Cloudera – use jars from
/opt/cloudera/parcels/your-active-parcel/lib/hbase/lib or alternatively download shaded
jar from Cloudera Maven repository at
https://mvnrepository.com/artifact/org.apache.hbase/hbase-client and
/opt/cloudera/parcels/your-active-parcel/lib/hadoop/client. Additionally use
jars from /opt/cloudera/parcels/your-active-parcel/lib/hadoop/client
Hortonworks – use jars in /usr/hdp/current/hbase-client/lib/ and
/usr/hdp/current/hadoop-client/
MapR - use jars from /opt/mapr/hbase/hbase-1.x.x/lib which, among others,
contains HBase client libraries. In addition to that
/opt/mapr/hadoop/hadoop-2.x/share/hadoop/common contains the required Hadoop
libraries.
-
Select Authentication method. The options are:
- None - Works only with clusters that aren't secured. Specify a user that will be used to access
HBase by specifying Simple authentication user name.
- Kerberos using password
- Specify the krb5.conf location that is accessible on each node. This file
contains Kerberos configuration information. It is found in /etc directory, if you are connecting
from outside the cluster copy such as site.xml files.

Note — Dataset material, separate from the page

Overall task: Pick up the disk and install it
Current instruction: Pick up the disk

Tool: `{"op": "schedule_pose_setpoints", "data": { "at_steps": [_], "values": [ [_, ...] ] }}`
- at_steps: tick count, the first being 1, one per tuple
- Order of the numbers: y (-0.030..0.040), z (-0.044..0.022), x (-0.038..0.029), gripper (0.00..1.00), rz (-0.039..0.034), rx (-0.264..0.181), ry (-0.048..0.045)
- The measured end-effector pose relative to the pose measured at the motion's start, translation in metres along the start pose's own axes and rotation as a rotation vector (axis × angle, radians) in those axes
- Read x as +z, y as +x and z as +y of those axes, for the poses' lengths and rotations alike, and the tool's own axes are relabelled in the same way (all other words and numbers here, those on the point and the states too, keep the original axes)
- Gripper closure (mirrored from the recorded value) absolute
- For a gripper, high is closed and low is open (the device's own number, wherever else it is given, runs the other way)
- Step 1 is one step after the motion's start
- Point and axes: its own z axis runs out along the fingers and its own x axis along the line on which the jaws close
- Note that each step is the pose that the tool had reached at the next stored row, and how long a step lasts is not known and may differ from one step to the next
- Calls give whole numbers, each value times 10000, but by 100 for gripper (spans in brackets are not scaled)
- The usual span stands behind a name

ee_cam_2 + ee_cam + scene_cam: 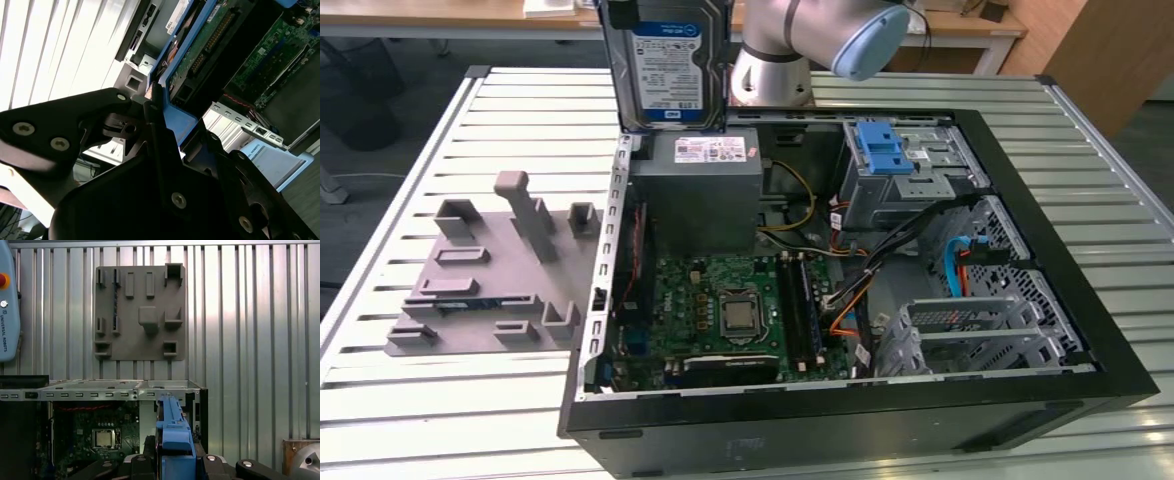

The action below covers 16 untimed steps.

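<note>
Closest in, in both wrist views, the pincer (167, 125) (175, 462) is closed onto the disk's blue carrier frame (175, 432). Its black fingers (155, 150) press the frame from either side. The disk (210, 42) stands straight out from that grip, edge-on. Its green circuit-board face and connector are turned toward the second wrist view.

I judge the picking up done, and the work to stand in the carry between lifting and installing. In the exterior view the disk (664, 62) hangs upright in the air, label outward, with nothing under it touching it. It is over the far edge of the open computer case (854, 420), near the case's far corner on the exterior view's left. The grey power supply box (700, 190) is just below it. The disk sits in no bay yet.

Deeper in the case lie the motherboard (694, 290) and loose cables (854, 290). The drive cage (914, 175) with its blue ribbed latch (883, 148) is at the far corner on the exterior view's right, well apart from the disk. As I judge it, installing calls for a firm hold and the carrier's edges squared to a bay's opening. It also calls for a path clear of the cables and the case walls.

Farthest out, a grey fixture plate (140, 315) lies on the slatted table (250, 315) beside the case.
</note>
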Motion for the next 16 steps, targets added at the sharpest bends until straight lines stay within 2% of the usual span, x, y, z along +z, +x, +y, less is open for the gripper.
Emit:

- Provide Principal in the name@REALM format.
- Provide Password.
- Set Use ticket cache to Yes if you want to use
existing ticket stored in credential cache. Provide ticket cache location
accessible on each node. You must run kinit on each node instead of copying
the cache. If you leave it empty, connector will use the default location as specified in krb5.conf.

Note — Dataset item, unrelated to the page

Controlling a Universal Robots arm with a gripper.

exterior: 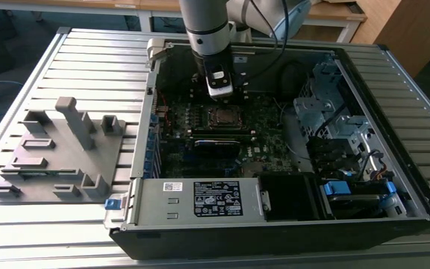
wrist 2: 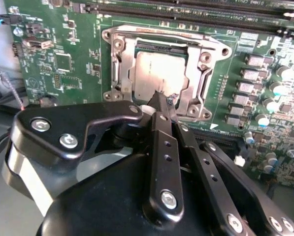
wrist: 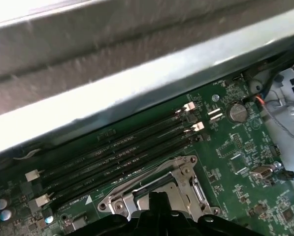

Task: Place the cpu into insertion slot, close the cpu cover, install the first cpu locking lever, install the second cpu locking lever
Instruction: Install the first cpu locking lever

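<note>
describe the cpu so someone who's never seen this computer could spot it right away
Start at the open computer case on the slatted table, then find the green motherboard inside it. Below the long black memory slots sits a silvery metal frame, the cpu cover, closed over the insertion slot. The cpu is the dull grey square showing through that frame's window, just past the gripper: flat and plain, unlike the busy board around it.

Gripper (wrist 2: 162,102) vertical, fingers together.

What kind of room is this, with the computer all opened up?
Probably a robot lab or workshop. An open computer case lies on a slatted metal table, a robot arm reaches into it, and wooden desks stand behind.
</note>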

If login from cache fails, connector will fall back to login with password.
- Kerberos using keytab
- Specify the krb5.conf location that is accessible on each node. This file
contains Kerberos configuration information. It is found in /etc directory, if you are connecting
from outside the cluster copy such as site.xml files.
- Provide Principal in the name@REALM format.
- Provide Keytab location which is accessible on each node. Keytabs can be
distributed by engine. You must copy the keytab to any location on edge node and set job environment
variable APT_YARN_HBASE_DEFAULT_KEYTAB_PATH to this exact location. Ensure that
you leave Keytab property empty since it takes priority over the variable. Such variables have job
scope so it's going to be the same for every HBase stage used in job and therefore keytabs must be
merged using ktutil tool. If this can't be done for any reason, you can
always distribute the keytabs under separate paths.
-
In the HBase Namespace and Target table, specify the
table name to which you want to connect and namespace in which it is created (if different than the
default namespace).
Note: In MapR, only namespace default can be used.
-
Click OK to save.